Você sabe... o que é
“galicismo” e por que os gramáticos tradicionalistas
são tão resistentes a ele?
Galicismo ou francesismo é a palavra, expressão
ou construção de origem francesa ou o ato de
utilizá-la em nossa língua. O galicismo é
considerado barbarismo em sentido restrito
se se trata de uso desnecessário por já haver
forma vernácula equivalente. Se, porém,
tal importação vem preencher lacuna da língua,
é bem-vinda e é então considerada simples
estrangeirismo.
Diz-se “galicismo” em referência a “Gália”,
nome da província romana que corresponde à atual
França. Por isso, nosso prefixo “galo-“
remete à cultura e às coisas desse país,
como galo-romance, (romance falado
na Gália), galo-romano (relativo à
civilização romana na Gália) e galofobia
(aversão aos franceses ou a tudo o que é próprio
da França).
Exemplos de galicismos são as palavras abajur
(de “abat-jour”), buquê (de “bouquet”),
carnê (de “carnet”), crochê
(de “crochet”), filé (de “filet”);
as expressões cair das nuvens, guardar o leito,
golpe de Estado, perder a cabeça, ter lugar; o
verbo “acontecer” com o sentido de “ocorrer”:
“A comemoração acontecerá
em 10 de setembro” (em vez de “ocorrerá”).

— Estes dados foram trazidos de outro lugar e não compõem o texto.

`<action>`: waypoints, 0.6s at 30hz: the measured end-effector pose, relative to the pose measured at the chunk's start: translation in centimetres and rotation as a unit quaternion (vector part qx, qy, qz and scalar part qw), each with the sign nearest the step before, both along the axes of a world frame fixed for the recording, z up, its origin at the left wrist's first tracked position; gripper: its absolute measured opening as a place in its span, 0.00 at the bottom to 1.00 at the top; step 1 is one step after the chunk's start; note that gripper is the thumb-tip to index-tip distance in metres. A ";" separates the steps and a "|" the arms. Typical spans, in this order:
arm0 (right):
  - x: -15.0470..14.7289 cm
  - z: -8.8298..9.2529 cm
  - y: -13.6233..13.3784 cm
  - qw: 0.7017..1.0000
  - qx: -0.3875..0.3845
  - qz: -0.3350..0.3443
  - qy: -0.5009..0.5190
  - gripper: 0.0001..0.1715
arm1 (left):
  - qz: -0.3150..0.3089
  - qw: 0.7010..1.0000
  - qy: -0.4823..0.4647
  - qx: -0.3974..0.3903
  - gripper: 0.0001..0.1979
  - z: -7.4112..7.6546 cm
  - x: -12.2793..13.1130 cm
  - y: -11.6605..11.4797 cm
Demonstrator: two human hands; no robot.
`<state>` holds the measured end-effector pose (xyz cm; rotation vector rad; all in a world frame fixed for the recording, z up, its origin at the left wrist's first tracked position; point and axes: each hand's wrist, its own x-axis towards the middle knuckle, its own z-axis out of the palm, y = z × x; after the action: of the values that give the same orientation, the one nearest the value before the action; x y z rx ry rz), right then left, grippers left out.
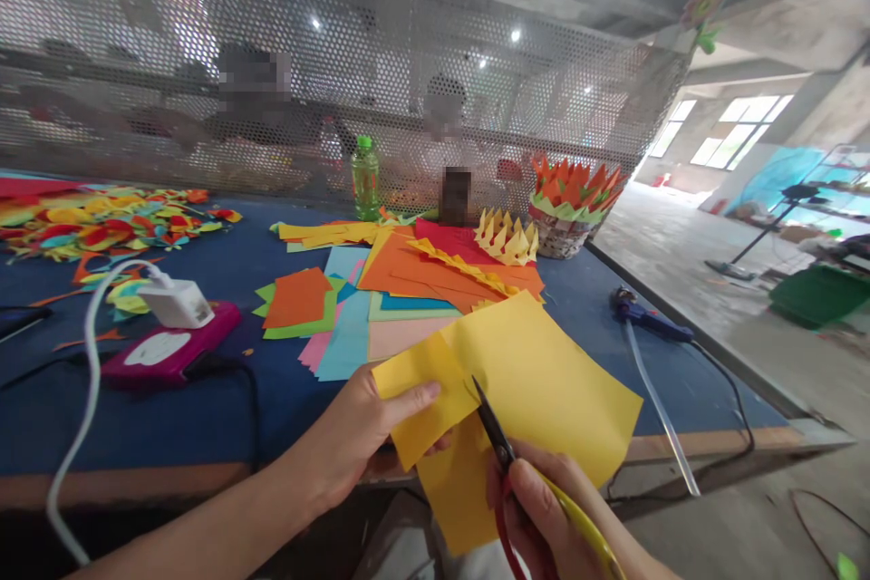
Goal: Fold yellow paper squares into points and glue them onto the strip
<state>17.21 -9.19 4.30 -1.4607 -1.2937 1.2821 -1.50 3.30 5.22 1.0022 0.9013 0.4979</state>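
A large sheet of yellow paper [544,362], partly cut, is held up over the front edge of the table. My left hand [367,426] pinches a folded flap at its left side, thumb on top and fingers behind. In my right hand [550,498] is a pair of scissors [495,430] with red and yellow handles. The dark blades meet the paper at the cut between the flap and the rest of the sheet. Another part of the paper hangs down below the blades.
Behind lie stacked coloured sheets [421,276], a yellow paper crown [508,237], and a basket of paper petals [567,208]. A green bottle [365,177] stands near the mesh screen. At left are a purple power strip [177,346] and paper scraps [101,222]; at right, a glue gun [649,317].
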 end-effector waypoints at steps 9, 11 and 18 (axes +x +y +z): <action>-0.2 1.1 -0.3 0.999 0.005 -0.004 -0.034 0.37 | 0.012 1.000 -0.015 -0.006 0.25 0.6 0.2 -0.1; -0.2 1.0 -0.4 0.999 -0.017 -0.006 -0.026 0.38 | 0.013 1.000 -0.017 -0.003 0.25 0.5 0.3 -0.1; -0.6 -1.4 -0.7 0.996 -0.031 -0.067 0.055 0.39 | 0.019 1.000 -0.011 0.007 0.22 0.3 0.6 -0.3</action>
<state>16.57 -9.87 2.93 -1.4729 -1.0757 1.3050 -0.93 2.97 5.50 0.9916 0.9004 0.5462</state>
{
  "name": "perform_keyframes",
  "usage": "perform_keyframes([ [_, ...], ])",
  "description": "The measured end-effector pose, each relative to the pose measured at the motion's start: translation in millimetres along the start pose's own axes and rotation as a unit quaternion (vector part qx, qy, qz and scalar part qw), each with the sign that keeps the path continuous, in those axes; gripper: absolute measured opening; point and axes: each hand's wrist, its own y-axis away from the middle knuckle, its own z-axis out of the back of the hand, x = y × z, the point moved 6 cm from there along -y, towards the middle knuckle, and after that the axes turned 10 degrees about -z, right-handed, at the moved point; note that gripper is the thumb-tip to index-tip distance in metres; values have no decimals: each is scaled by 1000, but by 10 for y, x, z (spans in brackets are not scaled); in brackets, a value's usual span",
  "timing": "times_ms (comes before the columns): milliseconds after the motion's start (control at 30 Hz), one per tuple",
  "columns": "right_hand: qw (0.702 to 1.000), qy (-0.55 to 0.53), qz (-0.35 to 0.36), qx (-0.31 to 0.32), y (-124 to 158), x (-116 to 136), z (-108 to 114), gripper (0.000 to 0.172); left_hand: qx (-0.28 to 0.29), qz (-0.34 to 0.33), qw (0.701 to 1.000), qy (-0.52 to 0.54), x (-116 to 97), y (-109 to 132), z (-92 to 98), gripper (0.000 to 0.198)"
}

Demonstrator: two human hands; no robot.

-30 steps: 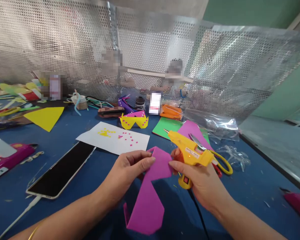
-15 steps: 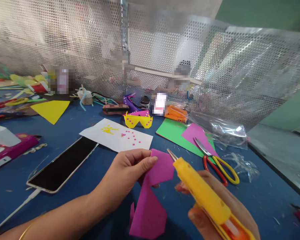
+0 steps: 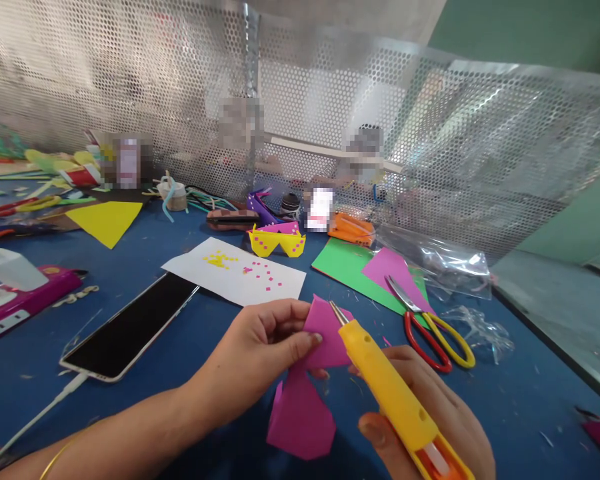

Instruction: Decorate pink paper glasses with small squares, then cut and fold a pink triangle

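Observation:
My left hand (image 3: 275, 340) pinches a magenta glasses-shaped cutout (image 3: 305, 417) of craft sheet between thumb and fingers. One lens-like part hangs below, the other is under my thumb. My right hand (image 3: 425, 407) is wrapped round a yellow plastic hand tool (image 3: 380, 373) with a slim, split-looking metal tip and orange and white parts inside. Its exact kind I cannot tell. The tip overlaps the upper right of the cutout; whether it touches is unclear. A pair of scissors (image 3: 425, 320) with red and yellow handles lies beyond my right hand.
White paper (image 3: 237, 293) holds tiny pink and yellow squares. Behind it stand yellow glasses (image 3: 277, 241). A charging phone (image 3: 130, 327) lies left, green sheets (image 3: 340, 260) and clear plastic (image 3: 435, 263) right. A perforated metal screen (image 3: 330, 87) closes the back.
The tool's tip has moved left and now overlaps the magenta cutout. The cutout has tilted and its lower part has swung up slightly. A small pink scrap shows near my right hand.

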Motion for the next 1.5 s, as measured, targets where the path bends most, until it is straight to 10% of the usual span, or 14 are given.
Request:
perform_keyframes([
  [433,1000,-31,-2,4,96,-2,-72,32,-84,-45,991,-97,-136,28,9,11],
  [1500,1000,26,9,14,80,-33,-79,31,-84,-55,985,-142,-128,26,26,13],
])
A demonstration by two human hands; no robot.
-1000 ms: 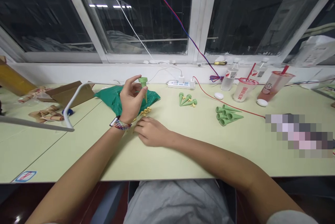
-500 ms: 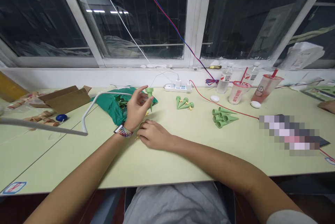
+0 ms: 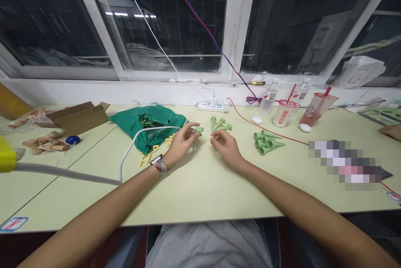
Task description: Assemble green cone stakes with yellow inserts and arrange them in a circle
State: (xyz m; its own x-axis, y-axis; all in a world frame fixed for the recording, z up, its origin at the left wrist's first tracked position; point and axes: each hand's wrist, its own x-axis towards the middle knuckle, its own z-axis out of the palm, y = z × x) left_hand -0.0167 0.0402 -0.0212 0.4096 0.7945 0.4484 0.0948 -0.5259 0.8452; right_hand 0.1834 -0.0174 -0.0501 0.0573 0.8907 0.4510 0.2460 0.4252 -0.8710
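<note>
- The left hand [image 3: 182, 143] pinches a green plastic cone spike [image 3: 197, 137] between thumb and fingertips, the spike tilted with its point down and toward the person.
- The right hand [image 3: 225, 145] sits just beside it on the desk [image 3: 200, 190], fingers curled and gathered; I cannot tell whether they pinch anything.
- A small cluster of green spikes [image 3: 219, 124] lies just beyond the right hand, with small yellow plastic parts among them.
- More yellow plastic parts [image 3: 153, 150] are scattered beside a crumpled green plastic bag [image 3: 140, 121] left of the hands.
- A larger pile of green cones [image 3: 266, 142] lies further right.
- A white cable [image 3: 133, 153] curves across the desk near the left wrist.
- Further left are a flattened cardboard box [image 3: 78, 117] and a blue round object [image 3: 72, 140].
- A power strip [image 3: 213, 107] lies at the back of the desk, near a red wire [image 3: 266, 128] and two plastic drink cups [image 3: 284, 113].
</note>
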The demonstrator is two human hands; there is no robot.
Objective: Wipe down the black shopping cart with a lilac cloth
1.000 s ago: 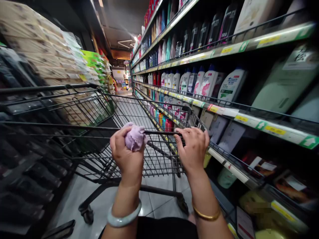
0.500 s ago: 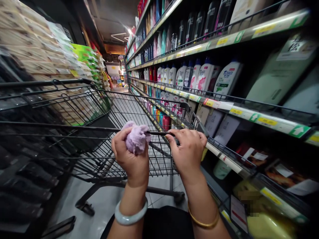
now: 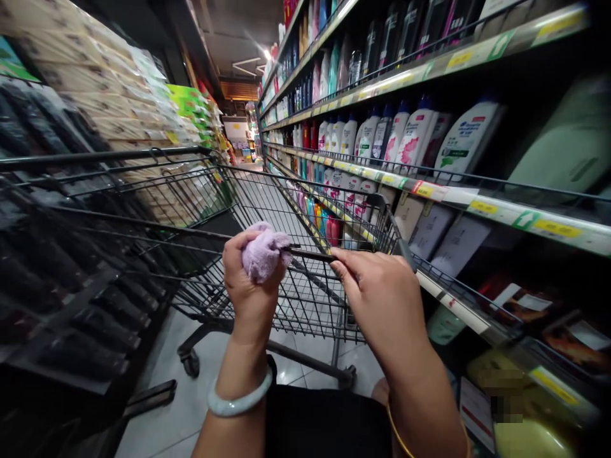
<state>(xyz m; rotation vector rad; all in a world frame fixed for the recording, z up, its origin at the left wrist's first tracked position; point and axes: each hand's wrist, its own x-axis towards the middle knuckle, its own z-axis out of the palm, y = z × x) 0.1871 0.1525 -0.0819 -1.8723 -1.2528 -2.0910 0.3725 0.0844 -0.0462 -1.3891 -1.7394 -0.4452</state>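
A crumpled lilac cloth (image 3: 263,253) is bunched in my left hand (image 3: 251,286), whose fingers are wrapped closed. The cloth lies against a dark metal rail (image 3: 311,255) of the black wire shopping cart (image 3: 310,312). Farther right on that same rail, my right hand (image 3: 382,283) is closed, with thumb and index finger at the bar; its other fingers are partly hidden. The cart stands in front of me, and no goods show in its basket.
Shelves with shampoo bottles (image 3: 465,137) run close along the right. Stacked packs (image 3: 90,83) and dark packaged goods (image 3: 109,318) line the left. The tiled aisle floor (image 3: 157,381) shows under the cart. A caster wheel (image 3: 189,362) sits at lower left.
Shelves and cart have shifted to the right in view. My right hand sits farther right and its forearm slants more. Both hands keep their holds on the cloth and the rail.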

São construções francesas: “Isso
não é para qualquer um”
(em vez de “qualquer pessoa” ou “uma pessoa
qualquer”) e “Vende-se casas”
(em vez de “vendem-se”), em que o “se”
é sujeito indeterminado por ser morfologicamente classificado
como partícula de indeterminação do sujeito.
Equivale ao “on” francês.
É também considerado galicismo o emprego indiscriminado
da preposição “a”, especialmente
quando pode ser substituída por “com”,
“de” ou “em”, como em “chocolate
ao leite” (com leite), “entrega
a domicílio” (em domicílio),
“equação a duas incógnitas”
(de duas incógnitas), “falar ao
telefone” (no telefone) e “situado à
avenida 7” (na avenida).
Ainda que os galicismos (e outros barbarismos em sentido
restrito) devam ser evitados, não os podemos considerar
erro. Quem assim age demonstra desinformação.
Aos leigos isso é perdoável, mas os professores
não podem incorrer nesse equívoco.
A importação para a nossa língua de
palavras e expressões francesas tem origem muito antiga.
O recebimento de galicismos data da Idade Média, dada
a influência que a literatura daquela região,
notadamente a provençal, exerceu nas letras portuguesas.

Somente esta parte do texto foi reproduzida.